Value of content negotiation? [was RE: content negotiation anti-principle] from Jeremy Dunck on 2003-01-08 (www-tag@w3.org from January 2003)

From: Jeremy Dunck <ralinon@hotmail.com>
Date: Tue, 07 Jan 2003 19:29:59 -0600
To: simonstl@simonstl.com, www-tag@w3.org
Message-ID: <BAY1-F66luLCTaogxLD00005368@hotmail.com>
>From: "Simon St.Laurent" <simonstl@simonstl.com>
<snip>
>I'm not nearly as concerned with the "what do I bookmark after a
>retrieval" question as I am with the "how do I as an author reliably
>reference content" question.  Right now reliability is simply not
>enabled unless you control both the point where the reference is made
>and the thing to which reference is made.  Content-negotiation handling
>could be far more robust in markup vocabularies including those created
>by the W3C, but this has clearly NOT been a priority.
>
>It doesn't seem like it should have to be that way, but the
>(non-)intersections of [HTTP capabilities & URI philosophy] and [common
>markup and browser practices] suggest that perhaps the world is more
>comfortable overall with a single pathway from identifier to
>representation.

I don't think that the lack of common usage is due lack of value.  It's a 
question of bang for the buck.  Frankly, I think that tools have never been 
made to really leverage the features offered, and those tools that do exist 
still make it too expensive to accomplish.  We don't suppose that since 
people don't commonly fly to work, there's no interest in that.  We know 
that it'd be great if we could, but the cost of doing so is too high.

I'm not sure that this has too much to do with negligence on the W3C's part, 
though.  That is, I am not sure that the W3C is responsible for the lack of 
standards and tool support.  Given finite resources, something's got to 
give, and a large number of unimplemented (or partially implemented) RFCs on 
the topic exist may indicate this is what's giving.
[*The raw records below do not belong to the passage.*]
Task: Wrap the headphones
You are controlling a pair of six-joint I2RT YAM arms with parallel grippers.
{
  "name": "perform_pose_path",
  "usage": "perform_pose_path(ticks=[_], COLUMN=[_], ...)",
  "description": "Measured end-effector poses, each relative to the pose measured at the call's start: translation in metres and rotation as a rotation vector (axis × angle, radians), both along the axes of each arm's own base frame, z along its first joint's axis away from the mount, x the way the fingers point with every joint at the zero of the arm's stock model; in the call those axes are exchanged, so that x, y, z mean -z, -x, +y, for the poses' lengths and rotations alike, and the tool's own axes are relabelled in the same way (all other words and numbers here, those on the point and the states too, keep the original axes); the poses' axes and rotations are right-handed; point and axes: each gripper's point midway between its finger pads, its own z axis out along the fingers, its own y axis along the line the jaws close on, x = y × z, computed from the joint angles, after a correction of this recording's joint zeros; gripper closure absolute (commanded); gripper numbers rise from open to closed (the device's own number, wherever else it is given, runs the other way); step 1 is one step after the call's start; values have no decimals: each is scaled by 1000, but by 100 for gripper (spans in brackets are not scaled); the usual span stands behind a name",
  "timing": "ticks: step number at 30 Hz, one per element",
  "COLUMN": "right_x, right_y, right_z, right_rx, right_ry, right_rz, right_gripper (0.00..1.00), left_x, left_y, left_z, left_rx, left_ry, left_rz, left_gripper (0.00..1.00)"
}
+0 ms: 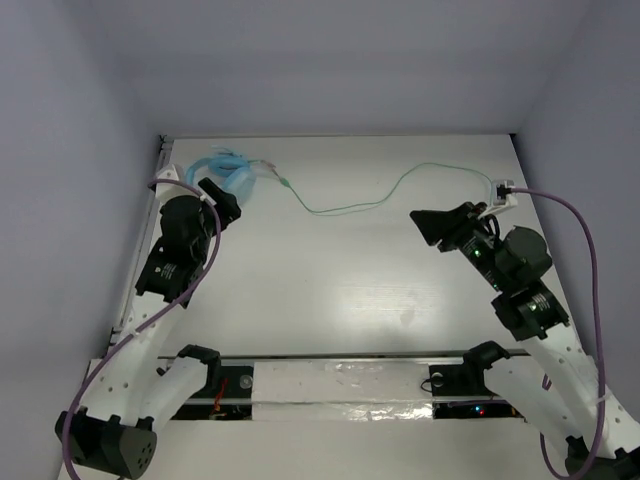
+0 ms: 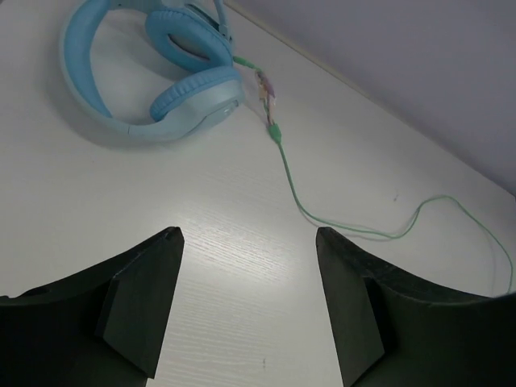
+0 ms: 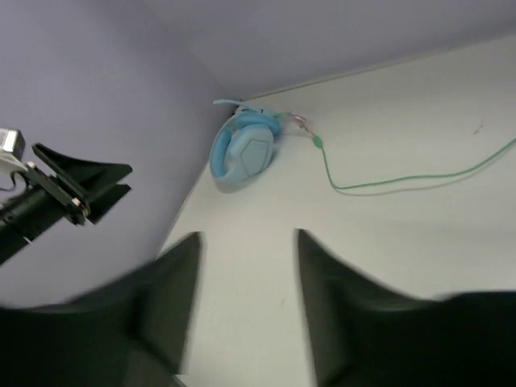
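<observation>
The light blue headphones (image 1: pixel 228 172) lie flat at the table's far left corner; they also show in the left wrist view (image 2: pixel 161 72) and the right wrist view (image 3: pixel 242 153). Their thin pale-green cable (image 1: pixel 375 200) runs right across the back of the table to the far right; it also shows in the left wrist view (image 2: pixel 322 214) and the right wrist view (image 3: pixel 403 179). My left gripper (image 1: pixel 222 200) is open and empty, just in front of the headphones. My right gripper (image 1: pixel 432 226) is open and empty, right of centre, in front of the cable.
Grey walls close in the table on the left, back and right. A small white box (image 1: pixel 503 191) sits at the far right where the cable ends. Purple robot cables (image 1: pixel 575 215) loop beside both arms. My left gripper shows in the right wrist view (image 3: pixel 76 181).
</observation>
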Motion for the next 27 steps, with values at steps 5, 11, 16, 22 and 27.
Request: perform_pose_path(ticks=[5,11,16,22,27], right_x=[-5,-2,2,3,9], right_y=[5,4,2,2,1], right_z=[4,8,9,9,11], right_rx=[-35,-52,-51,-52,-63], right_ry=[-7,-3,6,9,22], right_rz=[-19,-16,-10,-10,-7], right_gripper=[100,100,100,71,44], left_x=[1,19,33,55,97], left_y=[0,-15,-38,-72,-102], left_z=[9,18,36,94,97], left_rx=[-45,-112,-170,-308,-286], left_ry=[-21,-72,-100,-102,-135], left_rz=[2,84,163,267,394], left_gripper=[44,100,95,55,37])
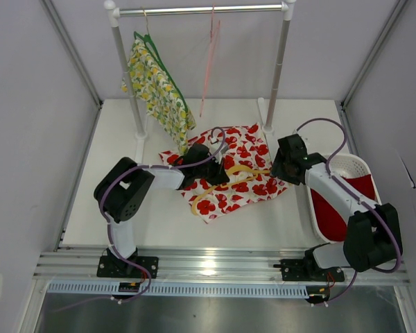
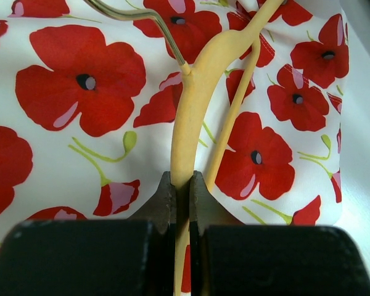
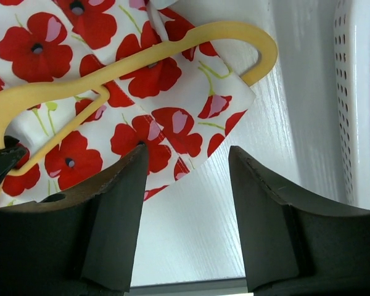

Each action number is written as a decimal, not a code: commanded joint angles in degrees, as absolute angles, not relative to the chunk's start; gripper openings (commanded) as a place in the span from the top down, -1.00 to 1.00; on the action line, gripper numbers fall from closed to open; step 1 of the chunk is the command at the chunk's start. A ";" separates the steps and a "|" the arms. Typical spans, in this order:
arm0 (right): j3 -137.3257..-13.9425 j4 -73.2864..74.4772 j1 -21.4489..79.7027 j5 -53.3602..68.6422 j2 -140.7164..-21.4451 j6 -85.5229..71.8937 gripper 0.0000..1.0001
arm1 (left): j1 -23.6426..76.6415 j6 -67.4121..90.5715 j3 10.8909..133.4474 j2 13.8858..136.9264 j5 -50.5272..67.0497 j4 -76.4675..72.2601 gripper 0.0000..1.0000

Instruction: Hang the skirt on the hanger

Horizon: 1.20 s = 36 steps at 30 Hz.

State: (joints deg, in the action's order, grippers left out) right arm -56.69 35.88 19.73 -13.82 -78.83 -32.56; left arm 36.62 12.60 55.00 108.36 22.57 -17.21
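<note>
Left gripper [image 2: 182, 185] is clamped tight on the hanger [image 2: 194, 92], jaws pinched onto the yellow arm a little below where the wire hook [image 2: 142, 15] joins it. That arm runs straight out from the fingertips across the skirt [image 2: 80, 98]. The skirt, white with red poppies, lies spread right under the gripper and fills the left wrist view. The hanger lies on top of it, with a thinner yellow bar branching off to the right of the held arm. Over to the right gripper [image 3: 188, 160]: jaws wide apart, nothing between them, poised above the skirt's near corner and bare table [image 3: 191, 234]. From that wrist the hanger's curved end pokes out just past the corner of the cloth, ahead of the open jaws; whether the fingers touch the fabric, I cannot tell. From above, the skirt sits mid-table between the two grippers, the left one over its left part, the right one at its right edge. Just right of the right arm is a white basket [image 1: 347, 166] with something red in it. Behind the skirt stands the rack [image 1: 201, 10], with a lemon-print garment [image 1: 159, 90] hanging at its left end and a pink hanger [image 1: 209, 62] near the middle of the rail. The garment's hem hangs close above the skirt's far edge.
</note>
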 commanded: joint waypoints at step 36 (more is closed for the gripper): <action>-73.11 38.73 13.97 -7.47 -92.28 -26.37 0.93 | 36.74 7.47 48.35 105.91 16.44 -16.17 1.00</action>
I think one issue (hiding demand) is that you can't tell if a URI is 
negotiated on the server, and that a requestor can't tell what a particular 
URI is meant to represent.

Specifically, does http://www.example.com/aDoc locate the document (that is, 
body of knowledge) itself, or does it locate the HTML representation of it?  
Is there available a URL http://www.example.com/aDoc.html which -does- 
locate, specifically, the HTML representation of it?

Even if it were readily known that for a particular document, there exists a 
URL for a particular representation of it, would it be generally appropriate 
for a linker to link to the un-negotiated representation?  I don't think it 
would, but there are certainly situations that would warrant it.  For 
example, "Your page, http://www.example.com/aDoc/1-1-2003.en.html returns 
500, but http://www.example.com/aDoc/1-1-2003 seems to work OK, given this 
HTTP request:....."

(That's a contrived example, but hopefully you see my point.)

We'd probably like to hide the negotiation plumbing from Joe User anyway.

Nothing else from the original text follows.